Diagnosis of this disease
Diagnosis of systemic lupus erythematosus is based on a combination of clinical manifestations and laboratory tests. The main symptoms of the disease may include:
- Skin rashes, especially on the face and cheek area (“butterfly rash”).
- Pain and swelling in the joints (arthritis).
- Kidney damage (leptospirosis).
- Problems with the central nervous system, including headaches and psychosis.
- Pathological changes in the lungs and heart (pleurisy, pericarditis).
Laboratory tests include antinuclear antibodies (ANA), specific antibodies (eg, anti-histone antibodies and anti-mitochondrial antibodies), and antibody complex tests.

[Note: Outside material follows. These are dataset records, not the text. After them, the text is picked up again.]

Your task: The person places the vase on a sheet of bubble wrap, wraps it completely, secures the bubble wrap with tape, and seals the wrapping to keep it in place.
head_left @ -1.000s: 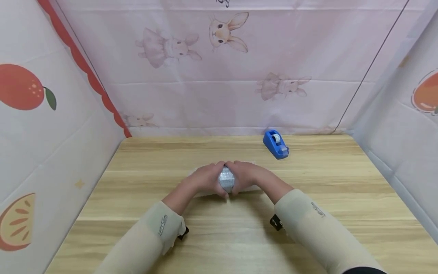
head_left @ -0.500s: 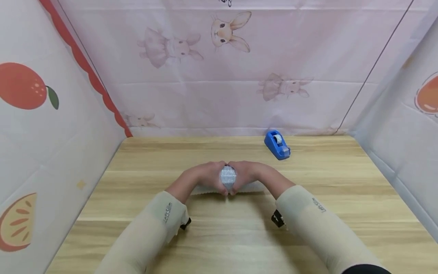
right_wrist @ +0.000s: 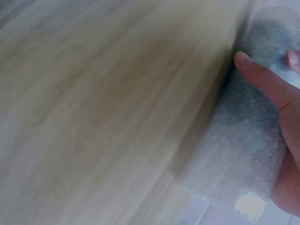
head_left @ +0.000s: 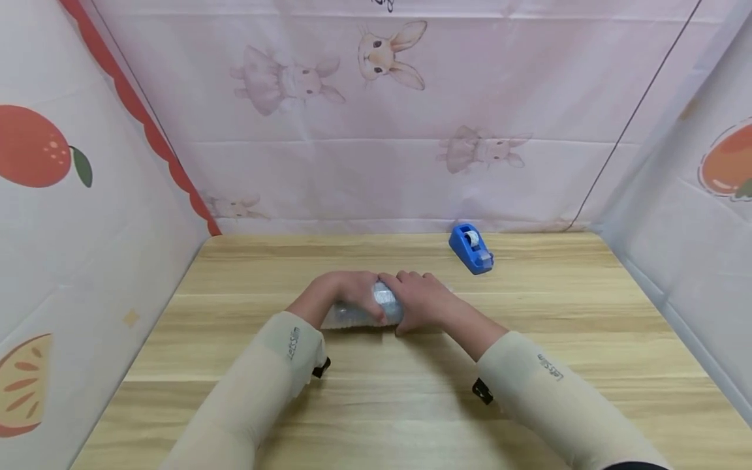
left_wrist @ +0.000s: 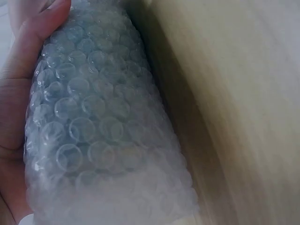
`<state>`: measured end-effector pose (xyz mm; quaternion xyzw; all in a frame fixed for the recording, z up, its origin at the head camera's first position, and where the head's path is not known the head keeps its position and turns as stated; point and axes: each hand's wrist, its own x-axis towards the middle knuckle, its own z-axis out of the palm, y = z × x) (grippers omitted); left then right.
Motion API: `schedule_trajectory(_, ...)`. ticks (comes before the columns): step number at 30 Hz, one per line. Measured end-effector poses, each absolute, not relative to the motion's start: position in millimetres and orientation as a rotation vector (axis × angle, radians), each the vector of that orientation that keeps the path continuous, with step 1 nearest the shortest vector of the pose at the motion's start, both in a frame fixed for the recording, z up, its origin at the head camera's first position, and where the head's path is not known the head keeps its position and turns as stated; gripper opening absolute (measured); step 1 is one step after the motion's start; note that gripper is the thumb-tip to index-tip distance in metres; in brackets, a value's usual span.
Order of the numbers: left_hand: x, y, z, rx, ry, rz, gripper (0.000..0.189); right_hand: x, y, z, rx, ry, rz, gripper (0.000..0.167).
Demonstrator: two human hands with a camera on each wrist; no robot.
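Observation:
A roll of clear bubble wrap point(head_left: 386, 301) lies crosswise on the wooden table, with something bluish showing through its layers. My left hand point(head_left: 354, 289) grips it left of the middle, thumb on the near side. Just to the right, my right hand point(head_left: 422, 299) holds the roll from above, its thumb on the near side too. Rows of bubbles fill the left wrist view, where the wrap point(left_wrist: 101, 108) bulges around its contents. In the right wrist view the thumb crosses the bubble wrap point(right_wrist: 248, 126). What is wrapped inside cannot be made out.
A blue tape dispenser point(head_left: 471, 249) with a roll of tape stands behind and to the right of the hands. Printed cloth walls point(head_left: 352, 176) enclose the wooden table point(head_left: 376, 405) at the back and both sides.
My right hand has turned and shifted slightly right along the roll, its fingers now more spread. More of the wrap's left part shows beneath my left hand. The tape dispenser stays put.

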<state>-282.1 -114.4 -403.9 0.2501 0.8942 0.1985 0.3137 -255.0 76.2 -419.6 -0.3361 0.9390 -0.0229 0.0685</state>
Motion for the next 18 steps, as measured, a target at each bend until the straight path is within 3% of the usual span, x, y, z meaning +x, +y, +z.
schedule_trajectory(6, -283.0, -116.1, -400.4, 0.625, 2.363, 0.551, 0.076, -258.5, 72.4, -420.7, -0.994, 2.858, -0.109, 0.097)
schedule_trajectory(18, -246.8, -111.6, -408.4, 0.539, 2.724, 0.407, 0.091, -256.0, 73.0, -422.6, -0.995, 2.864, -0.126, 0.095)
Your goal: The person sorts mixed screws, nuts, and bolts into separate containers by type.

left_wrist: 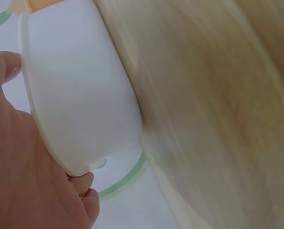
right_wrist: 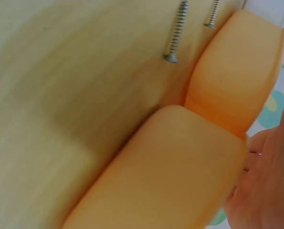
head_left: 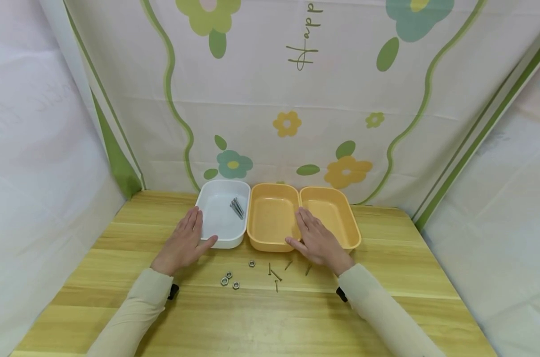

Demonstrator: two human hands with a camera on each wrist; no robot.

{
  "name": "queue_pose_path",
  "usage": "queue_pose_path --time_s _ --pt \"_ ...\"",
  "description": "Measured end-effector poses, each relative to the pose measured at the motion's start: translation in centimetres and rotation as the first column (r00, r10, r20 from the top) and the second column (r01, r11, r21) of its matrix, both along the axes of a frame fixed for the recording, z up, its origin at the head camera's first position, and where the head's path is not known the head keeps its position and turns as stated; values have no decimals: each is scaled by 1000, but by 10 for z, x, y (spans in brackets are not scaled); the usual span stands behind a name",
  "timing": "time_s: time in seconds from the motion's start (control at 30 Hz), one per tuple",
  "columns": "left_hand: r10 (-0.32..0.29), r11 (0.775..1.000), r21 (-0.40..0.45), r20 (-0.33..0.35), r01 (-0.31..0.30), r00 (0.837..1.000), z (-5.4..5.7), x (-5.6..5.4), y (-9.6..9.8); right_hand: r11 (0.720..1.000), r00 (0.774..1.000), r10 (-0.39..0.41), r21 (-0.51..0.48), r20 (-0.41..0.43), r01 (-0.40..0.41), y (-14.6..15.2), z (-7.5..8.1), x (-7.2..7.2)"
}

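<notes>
My left hand (head_left: 185,243) rests on the front left corner of the white tray (head_left: 216,210), fingers extended along its left side and thumb out over the front rim. Several grey screws (head_left: 237,208) lie inside that tray. Fairly straight fingers on my right hand (head_left: 319,242) lie over the front of the right orange tray (head_left: 330,210), fingertips near the rim it shares with the middle orange tray (head_left: 271,213). Against the right tray's rim, the right wrist view shows the palm (right_wrist: 266,186). Neither hand grips anything.
In front of the trays, several hex nuts (head_left: 224,281) lie on the wooden table (head_left: 270,322). Several brass-coloured screws (head_left: 276,274) are scattered to their right, one close to the right hand. A flower-patterned cloth (head_left: 252,89) hangs right behind the trays.
</notes>
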State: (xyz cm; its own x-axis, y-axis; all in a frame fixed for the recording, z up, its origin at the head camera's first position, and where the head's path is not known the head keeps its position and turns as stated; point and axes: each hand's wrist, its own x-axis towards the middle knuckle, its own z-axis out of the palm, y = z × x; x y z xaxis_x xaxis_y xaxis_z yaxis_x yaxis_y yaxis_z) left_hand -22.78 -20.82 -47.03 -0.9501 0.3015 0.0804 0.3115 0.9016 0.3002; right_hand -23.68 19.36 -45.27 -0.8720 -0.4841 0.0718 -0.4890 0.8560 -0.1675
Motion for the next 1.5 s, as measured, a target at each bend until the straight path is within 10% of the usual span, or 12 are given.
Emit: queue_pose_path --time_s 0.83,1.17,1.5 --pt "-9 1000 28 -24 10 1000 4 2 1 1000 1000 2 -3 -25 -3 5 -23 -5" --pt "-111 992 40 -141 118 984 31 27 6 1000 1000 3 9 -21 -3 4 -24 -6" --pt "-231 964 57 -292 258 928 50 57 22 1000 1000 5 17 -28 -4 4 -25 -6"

Radiologic tests may detect changes in organ systems, such as chest X-rays to evaluate pleurisy and other changes. Differential diagnoses include rheumatoid arthritis, dermatomyositis, and other autoimmune diseases.
Treatment
Treatment of systemic lupus erythematosus includes both general measures and specific drug therapy. The main approach is to control symptoms and prevent exacerbations. Pharmacological treatment may include:
- Nonsteroidal anti-inflammatory drugs (NSAIDs) to reduce joint pain and inflammation symptoms.
- Corticosteroids to control severe exacerbations.
- Immunosuppressant drugs such as azathioprine and mycophenolate mofetil to reduce the activity of the immune system.
- Biologics, such as rituximab and belimumab, target specific disease mechanisms.
Surgical treatment may be indicated in cases of severe organ damage, such as the need for a kidney transplant. The use of comprehensive treatment programs, including physical therapy and psychosocial support, is also recommended.
List of medications used to treat this disease
- Naproxen
- Ibuprofen
- Prednisolone
- Azathioprine
- Mycophenolate mofetil
- Rituximab
- Belimumab
Disease monitoring
Monitoring the patient's condition with systemic lupus erythematosus is a key aspect of treatment. Monitoring steps should include regular visits to the doctor, periodic antibody testing, and laboratory tests to assess kidney and liver function. The prognosis of the disease varies depending on the clinical manifestations and individual characteristics of the disease course. Complications may include kidney failure, cardiovascular disease, and osteoporosis.
Age-related features of the disease
Systemic lupus erythematosus may present differently in different age groups. Young women are more likely to have acute manifestations, while in older people the disease may have a milder and more gradual course. In children, SLE may present aggressively, including nephritis and damage to the nervous system, which requires early and active diagnosis and therapy.
Questions and Answers
- How does systemic lupus erythematosus affect a patient's quality of life? SLE can significantly reduce quality of life, leading to chronic pain, fatigue and functional limitations.
- Is it possible to completely cure systemic lupus erythematosus? Currently, SLE is a chronic disease with no cure, but symptoms can be effectively controlled.
- How often should I have follow-up tests for SLE? It is recommended to conduct control tests at least once every three months, and more often during periods of exacerbation.
- Can stress trigger an exacerbation of SLE? Yes, stress can be a trigger for exacerbation of the disease in predisposed patients.
- What to do if SLE symptoms worsen? If symptoms worsen, you should consult a doctor to adjust therapy and monitor your condition.